Even More Cities Join Movement to Rename "Columbus Day" to "Indigenous Peoples' Day"

Impact

The trend of cities renaming Columbus Day to Indigenous Peoples' Day is spreading across the United States.

Berkeley, California, was the first city to do so in 1992. Seattle and Minneapolis followed its lead in October 2014, generating the movement's current momentum.

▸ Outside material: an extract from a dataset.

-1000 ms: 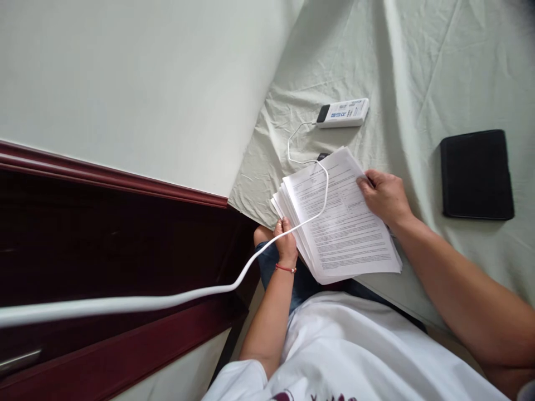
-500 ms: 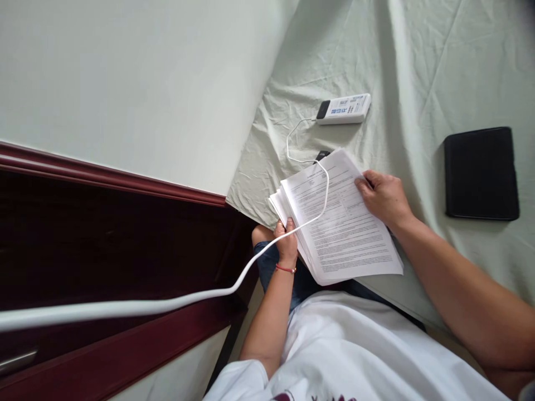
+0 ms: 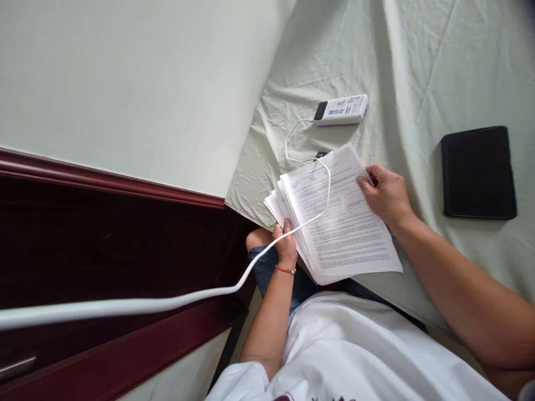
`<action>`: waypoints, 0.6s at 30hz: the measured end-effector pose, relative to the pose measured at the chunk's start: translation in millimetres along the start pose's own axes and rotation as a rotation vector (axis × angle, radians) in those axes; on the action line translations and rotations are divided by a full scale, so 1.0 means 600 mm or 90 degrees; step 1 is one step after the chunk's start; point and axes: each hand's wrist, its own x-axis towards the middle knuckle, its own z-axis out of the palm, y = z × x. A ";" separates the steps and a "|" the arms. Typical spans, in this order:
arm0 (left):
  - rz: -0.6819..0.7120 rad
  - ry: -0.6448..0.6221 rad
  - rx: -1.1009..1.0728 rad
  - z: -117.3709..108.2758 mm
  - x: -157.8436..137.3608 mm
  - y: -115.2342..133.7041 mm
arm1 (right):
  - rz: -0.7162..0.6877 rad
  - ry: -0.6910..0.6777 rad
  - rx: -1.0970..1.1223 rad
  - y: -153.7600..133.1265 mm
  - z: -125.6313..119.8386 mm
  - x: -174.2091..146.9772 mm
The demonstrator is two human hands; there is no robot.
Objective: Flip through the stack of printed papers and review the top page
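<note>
Cable point(image 3: 167, 302): white, stretched from the left edge across the dark wooden frame point(image 3: 104, 239), over the papers; its source is cut off.
Left hand point(image 3: 286, 245): closed on the papers' near-left corner.
Stack of papers point(image 3: 340, 223): fanned, held over the lap and sheet point(image 3: 418, 72); long axis angled from near-right to far-left; print too small to be read.
Right hand point(image 3: 387, 195): gripping the far-right edge; fingertips hidden underneath.
Power bank point(image 3: 340, 109): beyond the papers.
Black case point(image 3: 478, 171): well right.

Left hand point(image 3: 286, 245) grips stack of printed papers point(image 3: 340, 220) at its 8 o'clock edge; right hand point(image 3: 387, 195) pinches the 2 o'clock corner. White cable point(image 3: 175, 301) crosses pages. White power bank point(image 3: 340, 109) at 12, black case point(image 3: 478, 172) at 3, on bed sheet point(image 3: 438, 67).
</note>
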 end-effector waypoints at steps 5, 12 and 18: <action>0.048 0.020 0.029 0.002 -0.006 0.009 | 0.007 0.004 -0.002 0.000 0.004 -0.001; 0.041 0.012 0.019 0.002 -0.010 0.016 | 0.007 -0.037 -0.008 -0.007 0.003 -0.004; 0.034 -0.014 0.019 -0.002 -0.003 0.003 | 0.011 -0.051 -0.017 -0.006 0.004 -0.005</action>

Since then, seven more cities — including Lawrence, Kansas, on Tuesday, and Portland, Oregon, on Wednesday — and one county in Texas, as of Tuesday, have joined their ranks.

Activists campaigning for the change are fighting for a history in which Christopher Columbus, who the day conventionally commemorates, is not painted as a bold explorer to be celebrated, but rather as a war criminal who oversaw the genocide and enslavement of the Native American population.  

"Learning about the history of Columbus and transforming this day into a celebration of indigenous people and a celebration of social justice ... allows us to make a connection between this painful history and the ongoing marginalization, discrimination, and poverty that indigenous communities face to this day," Seattle City Councilmember Kshama Sawant said after the city voted to change the day's name in 2014.

Since the campaign to change the day gained momentum, people have taken to social media to share their feelings on Columbus and the government's decision to designate a day to him.

To add insult to injury, the man who "discovered" America never actually landed on American soil. He colonized and explored some of the Caribbean islands and parts of Central and South America, but not what is presently known as the United States.

Bill Bigelow, co-director of Zinn Education Project, which "promotes and supports the teaching of people's history in middle and high school classrooms across the country," explained Columbus' promotion of slavery and savagery in the territories he actually landed on.

"Columbus initiated the trans-Atlantic slave trade, in early February 1494, first sending several dozen enslaved Taínos to Spain," Bigelow wrote in the Huffington Post on Monday. The following year, Columbus ramped up his attempt at making slavery a profitable enterprise, by rounding up 1,600 Taínos, sending the "best" 550 of those to Spain, and telling his fellow colonialists they were free to take whoever remained. 

"Let us in the name of the Holy Trinity go on sending all the slaves that can be sold," Columbus wrote.

Proponents of Indigenous Peoples' Day widely regard Columbus Day as the celebration of genocide, rather than discovery. "And Columbus deserves to be remembered as the first terrorist in the Americas," Bigelow said.